Nonostante il caos e il frastuono, sapevo che mi aveva sentita. E ne ero felice.
«Sei un bullo, un donnaiolo e una persona orribile».
Spostai per un attimo lo sguardo verso Aaron e Jake, in cima alle scale. Jake non stava più sogghignando, aveva capito che Matt non era più in vantaggio. Provai un piacere feroce. Tornai a fissare Matt, mentre il coraggio mi riempiva il petto. I suoi occhi erano freddi. Bui. Carichi di odio.
Non me ne fregava un cazzo. Non in quel momento. Quel momento era mio.
«Siete dei mostri, tutti e tre. Lo siete sempre stati. Quindi, consideratelo il mio ultimo avvertimento».

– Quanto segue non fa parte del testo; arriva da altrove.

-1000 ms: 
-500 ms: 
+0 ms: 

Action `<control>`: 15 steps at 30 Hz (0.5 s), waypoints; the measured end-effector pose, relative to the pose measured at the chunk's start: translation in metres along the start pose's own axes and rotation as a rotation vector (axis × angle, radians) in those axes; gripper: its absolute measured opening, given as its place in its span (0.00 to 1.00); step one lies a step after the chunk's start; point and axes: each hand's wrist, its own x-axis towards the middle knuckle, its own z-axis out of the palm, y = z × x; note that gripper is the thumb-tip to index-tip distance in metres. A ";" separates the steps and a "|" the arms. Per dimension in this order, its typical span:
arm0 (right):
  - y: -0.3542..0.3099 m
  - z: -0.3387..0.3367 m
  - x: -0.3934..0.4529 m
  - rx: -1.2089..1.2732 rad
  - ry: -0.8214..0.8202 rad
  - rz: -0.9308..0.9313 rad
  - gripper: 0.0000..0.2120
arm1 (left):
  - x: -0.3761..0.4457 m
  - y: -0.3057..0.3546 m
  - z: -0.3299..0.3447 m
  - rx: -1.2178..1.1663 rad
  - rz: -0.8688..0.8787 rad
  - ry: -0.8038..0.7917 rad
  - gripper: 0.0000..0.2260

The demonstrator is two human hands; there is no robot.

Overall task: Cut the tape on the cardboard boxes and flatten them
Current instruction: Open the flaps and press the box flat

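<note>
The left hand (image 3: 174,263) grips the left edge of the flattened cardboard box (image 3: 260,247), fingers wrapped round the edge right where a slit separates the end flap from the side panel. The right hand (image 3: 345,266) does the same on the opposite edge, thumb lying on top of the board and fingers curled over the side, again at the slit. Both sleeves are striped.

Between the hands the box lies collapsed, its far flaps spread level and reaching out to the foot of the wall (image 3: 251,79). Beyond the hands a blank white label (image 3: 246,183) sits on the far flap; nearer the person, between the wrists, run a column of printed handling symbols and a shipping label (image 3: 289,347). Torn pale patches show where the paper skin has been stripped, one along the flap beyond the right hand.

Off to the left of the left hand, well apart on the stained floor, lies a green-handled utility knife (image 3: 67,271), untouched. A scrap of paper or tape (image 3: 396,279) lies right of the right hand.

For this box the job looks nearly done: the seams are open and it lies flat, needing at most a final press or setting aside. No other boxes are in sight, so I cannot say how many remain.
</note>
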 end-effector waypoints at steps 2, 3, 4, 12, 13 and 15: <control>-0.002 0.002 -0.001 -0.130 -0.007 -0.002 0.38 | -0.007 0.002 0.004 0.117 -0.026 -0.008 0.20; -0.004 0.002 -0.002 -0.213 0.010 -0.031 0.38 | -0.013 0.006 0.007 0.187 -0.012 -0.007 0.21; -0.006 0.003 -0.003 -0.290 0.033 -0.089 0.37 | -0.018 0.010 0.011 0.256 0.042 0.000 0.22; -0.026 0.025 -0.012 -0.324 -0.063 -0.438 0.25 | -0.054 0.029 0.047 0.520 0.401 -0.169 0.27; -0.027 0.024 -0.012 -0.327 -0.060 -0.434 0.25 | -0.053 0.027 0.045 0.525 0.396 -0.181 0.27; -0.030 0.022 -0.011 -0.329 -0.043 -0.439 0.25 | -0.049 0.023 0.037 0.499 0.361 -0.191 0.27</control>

Feci un passo avanti, fino a trovarmi a pochi centimetri dal suo volto. Lui non arretrò, e i nostri corpi si sfiorarono quando mi sporsi in avanti, con le labbra a un soffio dal suo orecchio. Il suo profumo era inebriante, e lo odiai anche per quello.
«Non osare mai più pronunciare il mio nome, Matt. E di' ai tuoi fottuti amici di fare lo stesso».
Lui rimase in silenzio. Non fece nemmeno finta di prendermi sul serio. Invece, allungò una mano e mi accarezzò la guancia. Braci ardenti si accesero dentro di me, sprigionando un incendio nel profondo dello stomaco.
Il suo maledetto sorrisetto arrogante fu l'ultima cosa che vidi prima di caricare il braccio e colpirgli il naso con la forza di un treno merci.
Il sangue schizzò dal suo viso mentre barcollava all'indietro, inciampando nel tappeto e cadendo a terra. Ignorai gli sguardi inorriditi degli studenti intorno a me e mi piegai su un ginocchio davanti a lui, con il viso a pochi centimetri dal suo.
«Mettitelo bene in testa, Matt. Scatenerò l'inferno se dovrò avere ancora a che fare con te».